Drug resistance in breast cancer cells: biophysical characterization of and doxorubicin interactions with membrane lipids

Abstract

Understanding the role of lipids in drug transport is critical in cancer chemotherapy to overcome drug resistance. In this study, we isolated lipids from doxorubicin-sensitive (MCF-7) and -resistant (MCF-7/ADR) breast cancer cells to characterize the biophysical properties of membrane lipids (particularly lipid packing and membrane fluidity) and to understand the role of the interaction of cell membrane lipids with drug/nanocarrier on drug uptake and efficacy. Resistant cell membrane lipids showed significantly different composition and formed more condensed, less fluid monolayers than did lipids from sensitive cells. Doxorubicin, used as a model anticancer agent, showed a strong hydrophobic interaction with resistant cell membrane lipids but significantly less interaction, as well as a different pattern of interaction (i.e., ionic), with sensitive ones.
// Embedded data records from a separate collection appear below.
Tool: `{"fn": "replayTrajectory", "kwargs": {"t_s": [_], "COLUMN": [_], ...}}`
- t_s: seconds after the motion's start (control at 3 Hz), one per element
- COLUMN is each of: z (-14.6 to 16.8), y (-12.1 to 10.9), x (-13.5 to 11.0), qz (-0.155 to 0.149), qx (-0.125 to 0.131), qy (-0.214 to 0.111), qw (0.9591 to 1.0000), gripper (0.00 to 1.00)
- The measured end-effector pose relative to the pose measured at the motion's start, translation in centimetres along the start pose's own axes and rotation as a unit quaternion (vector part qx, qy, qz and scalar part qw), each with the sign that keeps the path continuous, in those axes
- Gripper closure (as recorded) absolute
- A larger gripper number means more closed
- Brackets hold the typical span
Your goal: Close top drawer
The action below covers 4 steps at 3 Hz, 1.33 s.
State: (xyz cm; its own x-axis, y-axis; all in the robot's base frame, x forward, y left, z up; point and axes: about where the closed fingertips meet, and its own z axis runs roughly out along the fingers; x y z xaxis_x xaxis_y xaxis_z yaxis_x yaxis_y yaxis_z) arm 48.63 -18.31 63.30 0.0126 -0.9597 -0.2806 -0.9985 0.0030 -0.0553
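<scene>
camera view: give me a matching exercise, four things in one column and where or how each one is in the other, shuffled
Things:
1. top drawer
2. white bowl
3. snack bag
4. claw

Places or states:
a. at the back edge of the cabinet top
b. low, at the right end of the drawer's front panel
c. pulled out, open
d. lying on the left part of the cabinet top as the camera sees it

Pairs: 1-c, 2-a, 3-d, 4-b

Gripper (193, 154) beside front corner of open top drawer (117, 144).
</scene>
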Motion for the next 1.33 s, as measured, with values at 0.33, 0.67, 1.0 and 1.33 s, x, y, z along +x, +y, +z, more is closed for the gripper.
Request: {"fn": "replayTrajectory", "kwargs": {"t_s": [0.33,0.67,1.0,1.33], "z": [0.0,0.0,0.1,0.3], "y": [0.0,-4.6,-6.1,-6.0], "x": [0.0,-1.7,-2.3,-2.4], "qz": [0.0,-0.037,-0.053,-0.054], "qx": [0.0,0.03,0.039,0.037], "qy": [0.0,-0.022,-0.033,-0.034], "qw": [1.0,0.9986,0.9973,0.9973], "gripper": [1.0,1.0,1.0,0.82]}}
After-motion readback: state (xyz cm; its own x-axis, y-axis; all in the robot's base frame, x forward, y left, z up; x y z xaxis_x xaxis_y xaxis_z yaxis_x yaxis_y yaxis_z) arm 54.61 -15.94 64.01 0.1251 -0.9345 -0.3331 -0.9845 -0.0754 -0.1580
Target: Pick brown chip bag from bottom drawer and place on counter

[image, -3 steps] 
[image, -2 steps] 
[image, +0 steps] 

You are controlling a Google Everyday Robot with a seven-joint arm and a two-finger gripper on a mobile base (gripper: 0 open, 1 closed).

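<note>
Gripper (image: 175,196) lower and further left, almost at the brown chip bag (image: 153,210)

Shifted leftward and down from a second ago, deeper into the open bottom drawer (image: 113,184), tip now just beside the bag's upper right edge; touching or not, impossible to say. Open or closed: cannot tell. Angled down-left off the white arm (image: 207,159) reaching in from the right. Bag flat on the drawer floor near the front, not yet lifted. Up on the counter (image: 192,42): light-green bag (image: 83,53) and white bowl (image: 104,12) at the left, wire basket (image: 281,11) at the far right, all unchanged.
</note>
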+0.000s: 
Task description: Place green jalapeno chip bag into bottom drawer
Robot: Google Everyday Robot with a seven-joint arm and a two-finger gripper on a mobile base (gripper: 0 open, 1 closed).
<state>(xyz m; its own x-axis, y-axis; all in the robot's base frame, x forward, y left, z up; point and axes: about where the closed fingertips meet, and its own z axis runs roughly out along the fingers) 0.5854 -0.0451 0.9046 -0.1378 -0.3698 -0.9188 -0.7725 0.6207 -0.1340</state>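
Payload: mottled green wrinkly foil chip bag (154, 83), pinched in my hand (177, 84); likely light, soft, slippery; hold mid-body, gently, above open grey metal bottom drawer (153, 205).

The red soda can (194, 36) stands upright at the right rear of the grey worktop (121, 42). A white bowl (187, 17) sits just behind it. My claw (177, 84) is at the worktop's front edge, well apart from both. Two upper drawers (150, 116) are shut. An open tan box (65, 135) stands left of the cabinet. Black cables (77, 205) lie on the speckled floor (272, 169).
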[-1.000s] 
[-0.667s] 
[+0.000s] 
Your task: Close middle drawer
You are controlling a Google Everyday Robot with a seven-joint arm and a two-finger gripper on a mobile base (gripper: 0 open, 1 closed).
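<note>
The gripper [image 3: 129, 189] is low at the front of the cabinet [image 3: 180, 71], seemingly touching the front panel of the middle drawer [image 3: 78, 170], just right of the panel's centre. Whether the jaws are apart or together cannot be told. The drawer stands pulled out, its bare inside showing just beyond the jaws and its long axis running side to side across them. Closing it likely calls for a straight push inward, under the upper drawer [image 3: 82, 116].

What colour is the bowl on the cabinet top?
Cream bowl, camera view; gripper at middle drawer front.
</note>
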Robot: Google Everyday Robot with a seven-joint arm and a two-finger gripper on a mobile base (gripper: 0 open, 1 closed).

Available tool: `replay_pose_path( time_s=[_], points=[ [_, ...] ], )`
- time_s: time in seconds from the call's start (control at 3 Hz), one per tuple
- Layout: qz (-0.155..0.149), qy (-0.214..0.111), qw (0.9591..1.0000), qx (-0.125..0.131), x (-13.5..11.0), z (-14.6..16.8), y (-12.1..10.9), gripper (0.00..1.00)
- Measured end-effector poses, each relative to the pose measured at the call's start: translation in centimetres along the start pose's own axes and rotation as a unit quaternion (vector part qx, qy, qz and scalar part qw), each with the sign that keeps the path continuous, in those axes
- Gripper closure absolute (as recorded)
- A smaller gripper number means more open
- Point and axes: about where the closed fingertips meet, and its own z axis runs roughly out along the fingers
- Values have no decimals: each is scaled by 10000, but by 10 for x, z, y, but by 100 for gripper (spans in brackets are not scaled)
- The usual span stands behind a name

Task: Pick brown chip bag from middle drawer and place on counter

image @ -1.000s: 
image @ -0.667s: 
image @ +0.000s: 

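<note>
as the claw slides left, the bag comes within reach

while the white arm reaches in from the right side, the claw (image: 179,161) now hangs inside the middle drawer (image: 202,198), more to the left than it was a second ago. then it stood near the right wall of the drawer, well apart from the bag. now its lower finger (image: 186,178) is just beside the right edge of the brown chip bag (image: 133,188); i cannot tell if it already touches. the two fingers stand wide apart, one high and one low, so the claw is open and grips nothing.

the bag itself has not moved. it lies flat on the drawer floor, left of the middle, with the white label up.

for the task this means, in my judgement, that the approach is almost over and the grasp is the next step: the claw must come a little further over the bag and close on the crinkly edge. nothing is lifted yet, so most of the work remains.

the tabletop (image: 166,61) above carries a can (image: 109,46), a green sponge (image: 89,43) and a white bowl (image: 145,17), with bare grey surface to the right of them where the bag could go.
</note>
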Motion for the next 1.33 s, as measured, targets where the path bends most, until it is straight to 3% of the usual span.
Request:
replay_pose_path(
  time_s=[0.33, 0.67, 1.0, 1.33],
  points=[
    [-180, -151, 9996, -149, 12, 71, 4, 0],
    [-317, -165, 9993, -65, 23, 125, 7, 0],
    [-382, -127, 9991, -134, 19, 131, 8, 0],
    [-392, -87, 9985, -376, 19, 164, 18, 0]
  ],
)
The threshold intracellular doxorubicin concentration required to produce an antiproliferative effect was similar for both sensitive and resistant cell lines, suggesting that drug transport is a major barrier in determining drug efficacy in resistant cells. In addition to the biophysical characteristics of resistant cell membrane lipids, lipid-doxorubicin interactions appear to decrease intracellular drug transport via diffusion as the drug is trapped in the lipid bilayer. The rigid nature of resistant cell membranes also seems to influence endosomal functions that inhibit drug uptake when a liposomal formulation of doxorubicin is used. In conclusion, biophysical properties of resistant cell membrane lipids significantly influence drug transport, and hence drug efficacy. A better understanding of the mechanisms of cancer drug resistance is vital to developing more effective therapeutic interventions. In this regard, biophysical interaction studies with cell membrane lipids might be helpful to improve drug transport and efficacy through drug discovery and/or drug delivery approaches by overcoming the lipid barrier in resistant cells.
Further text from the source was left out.